Des scientifiques de l'Université de technologie Chalmers ont découvert un moyen de détecter des changements importants dans le cerveau associés à la maladie de Parkinson, avant même l'apparition des symptômes typiques. L'étude a montré que dès les premiers stades de la maladie, une « signature » moléculaire apparaît dans le sang, associée à une altération des défenses cellulaires contre les dommages. L'étude a été publiée dans la revue npj Parkinson's Disease.
L'analyse sanguine a montré l'activation de gènes responsables de la réparation de l'ADN et de la réponse cellulaire au stress, des processus qui sont activés bien avant qu'une personne ne développe des tremblements, des tremblements ou des troubles du mouvement.

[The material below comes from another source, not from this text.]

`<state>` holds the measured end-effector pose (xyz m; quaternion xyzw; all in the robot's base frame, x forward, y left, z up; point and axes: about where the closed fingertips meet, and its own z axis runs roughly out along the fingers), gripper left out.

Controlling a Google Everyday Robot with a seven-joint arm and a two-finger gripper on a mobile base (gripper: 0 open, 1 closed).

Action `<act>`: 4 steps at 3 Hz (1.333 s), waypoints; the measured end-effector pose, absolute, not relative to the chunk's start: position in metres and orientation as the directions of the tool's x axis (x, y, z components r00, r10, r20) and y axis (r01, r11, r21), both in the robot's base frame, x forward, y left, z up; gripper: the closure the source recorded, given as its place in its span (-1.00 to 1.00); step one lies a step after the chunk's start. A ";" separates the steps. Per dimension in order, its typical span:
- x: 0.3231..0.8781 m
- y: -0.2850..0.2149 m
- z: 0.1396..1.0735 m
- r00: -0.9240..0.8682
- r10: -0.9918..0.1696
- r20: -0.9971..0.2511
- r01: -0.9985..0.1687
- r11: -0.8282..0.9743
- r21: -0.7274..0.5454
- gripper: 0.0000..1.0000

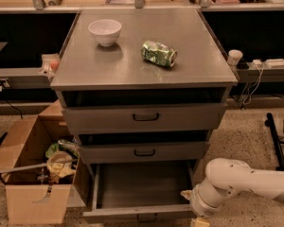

Parmi les principaux marqueurs de la phase prodromique de la maladie, les chercheurs ont identifié les gènes ERCC6, PRIMPOL, NEIL2 et NTHL1.
Les scientifiques ont noté que ce profil moléculaire est caractéristique du stade précoce de la maladie de Parkinson. il disparaît à mesure que la maladie progresse. Grâce à des techniques d’apprentissage automatique, les scientifiques ont pu distinguer de manière fiable ces échantillons de sang provenant à la fois d’individus en bonne santé et de patients présentant des symptômes déjà prononcés.
"C'est important, car au moment du diagnostic clinique de la maladie de Parkinson, une partie importante des neurones est déjà irréversiblement endommagée. Cette nouvelle approche permet de détecter la maladie alors que les modifications cérébrales sont encore potentiellement réversibles ou réversibles", ont expliqué les chercheurs.
Les auteurs pensent qu’à l’avenir, ces biomarqueurs pourraient constituer la base de tests de dépistage sanguins simples et abordables. Ils estiment que les premiers essais cliniques de tels tests pourraient débuter dans les prochaines années.